Parece claro que os conceitos de educação de adultos e aprendizagem ao longo da vida não têm sido encarados pelos recentes governos nacionais nas suas verdadeiras significações. Após alguns momentos de força que fazem acreditar que Portugal terá uma verdadeira política de Educação de Adultos, surge uma apatia generalizada que apenas deixa sobreviver a iniciativa maioritariamente privada e empresarial na formação profissional, deixando de lado o investimento em projetos de educação de adultos que se transformem numa constante realidade. Assim, sobrevive uma definição de Educação de Adultos fortemente marcada quer pela formação profissional, quer pela educação escolarizada e formal e que continua a colocar de parte o investimento necessário para que se consiga oferecer a todos os cidadãos uma verdadeira educação ao longo da vida. Mesmo as mais recentes iniciativas no âmbito dos cursos de Educação e Formação de Adultos e dos processos de Reconhecimento, Validação e Certificação de Competências têm vindo a mostrar-se incapazes de cumprir pressupostos básicos que devem estar inerentes a qualquer processo verdadeiramente educativo. O objectivo principal destes processos “educativos” parece ser a melhoria de um deficit de qualificações que se deve traduzir em resultados contáveis a curto prazo. A educação parece ter sido “reconvertida em aprendizagem de ‘habilidades economicamente valorizáveis’ ou em ‘qualificações para o crescimento económico’ segundo as categorias dominantes, à escala europeia, nos discursos de política

educativa” (Lima, L., 2010: 42). A construção de uma cidadania ativa, o crescimento individual e a verdadeira educação permanente parecem, em alguns casos, ficar para segundo plano.

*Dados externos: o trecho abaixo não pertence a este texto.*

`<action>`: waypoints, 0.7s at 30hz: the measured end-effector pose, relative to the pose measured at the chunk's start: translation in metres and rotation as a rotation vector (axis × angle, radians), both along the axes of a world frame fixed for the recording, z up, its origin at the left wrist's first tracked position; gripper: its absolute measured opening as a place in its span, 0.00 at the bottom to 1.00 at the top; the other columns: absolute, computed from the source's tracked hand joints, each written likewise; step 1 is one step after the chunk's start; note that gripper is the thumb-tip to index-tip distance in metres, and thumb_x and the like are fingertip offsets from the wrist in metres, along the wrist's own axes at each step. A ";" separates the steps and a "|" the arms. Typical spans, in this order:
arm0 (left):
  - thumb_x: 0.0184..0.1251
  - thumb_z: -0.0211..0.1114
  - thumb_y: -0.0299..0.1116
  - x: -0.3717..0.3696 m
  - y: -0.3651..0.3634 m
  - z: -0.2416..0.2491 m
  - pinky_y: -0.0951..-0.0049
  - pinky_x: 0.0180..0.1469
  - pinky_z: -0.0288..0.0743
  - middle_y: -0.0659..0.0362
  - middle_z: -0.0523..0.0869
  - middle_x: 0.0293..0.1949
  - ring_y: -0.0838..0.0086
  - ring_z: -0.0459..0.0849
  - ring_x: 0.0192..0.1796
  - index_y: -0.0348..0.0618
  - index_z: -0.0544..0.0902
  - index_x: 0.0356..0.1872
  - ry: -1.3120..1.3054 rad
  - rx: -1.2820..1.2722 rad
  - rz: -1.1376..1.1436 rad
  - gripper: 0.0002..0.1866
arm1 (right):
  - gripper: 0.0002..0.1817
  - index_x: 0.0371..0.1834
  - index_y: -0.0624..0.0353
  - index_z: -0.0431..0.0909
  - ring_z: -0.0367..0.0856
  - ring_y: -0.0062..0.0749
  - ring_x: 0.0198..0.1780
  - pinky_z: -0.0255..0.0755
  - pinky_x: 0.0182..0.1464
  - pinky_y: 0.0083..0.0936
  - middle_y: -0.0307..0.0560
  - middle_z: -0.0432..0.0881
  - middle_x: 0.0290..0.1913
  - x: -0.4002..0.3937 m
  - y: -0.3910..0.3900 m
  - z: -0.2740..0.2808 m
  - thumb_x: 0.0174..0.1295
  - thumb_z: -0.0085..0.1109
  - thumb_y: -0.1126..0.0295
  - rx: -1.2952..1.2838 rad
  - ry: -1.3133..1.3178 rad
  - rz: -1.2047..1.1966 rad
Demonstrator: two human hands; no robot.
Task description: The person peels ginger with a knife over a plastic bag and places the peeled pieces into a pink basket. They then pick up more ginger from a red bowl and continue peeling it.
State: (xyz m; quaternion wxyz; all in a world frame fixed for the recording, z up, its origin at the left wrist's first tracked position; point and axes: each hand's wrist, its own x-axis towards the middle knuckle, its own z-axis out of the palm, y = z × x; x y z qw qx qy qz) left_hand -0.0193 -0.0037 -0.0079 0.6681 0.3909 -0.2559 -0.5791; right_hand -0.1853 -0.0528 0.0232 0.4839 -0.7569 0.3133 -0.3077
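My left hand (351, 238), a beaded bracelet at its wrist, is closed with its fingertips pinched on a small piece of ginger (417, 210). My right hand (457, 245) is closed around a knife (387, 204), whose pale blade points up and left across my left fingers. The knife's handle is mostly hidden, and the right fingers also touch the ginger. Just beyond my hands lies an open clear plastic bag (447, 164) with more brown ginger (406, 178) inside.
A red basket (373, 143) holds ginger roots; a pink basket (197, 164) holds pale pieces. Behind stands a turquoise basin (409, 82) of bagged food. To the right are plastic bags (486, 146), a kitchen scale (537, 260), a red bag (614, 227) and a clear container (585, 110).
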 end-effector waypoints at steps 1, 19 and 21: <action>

Assim, é necessário que o ideal do “aprender a ser” de Edgar Faure não seja esquecido e que se recoloque a educação de adultos no lugar que esta deve ocupar no contexto educativo português. Os conceitos de educação / aprendizagem ao longo da vida têm que fazer cada vez mais parte do quotidiano dos portugueses. As políticas de educação de adultos não podem preocupar-se apenas com o aumento das qualificações; a preocupação deverá centrar-se em dotar os adultos de todos os mecanismos necessários para que estes possam qualificar-se para um maior nível de empregabilidade mas também para que cresçam individualmente, tornando-se cada vez mais cidadãos ativos e conscientes da importância do “aprender pelo aprender”. A continuarem com a mesma política, os países europeus, “arriscam-se não apenas à ineficácia face aos seus objectivos de criação de empregos, de aumento da competitividade e da produtividade, mas também à condição de uma acção orientada para a subordinação e para a alienação dos cidadãos” (Lima, L., 2010: 49).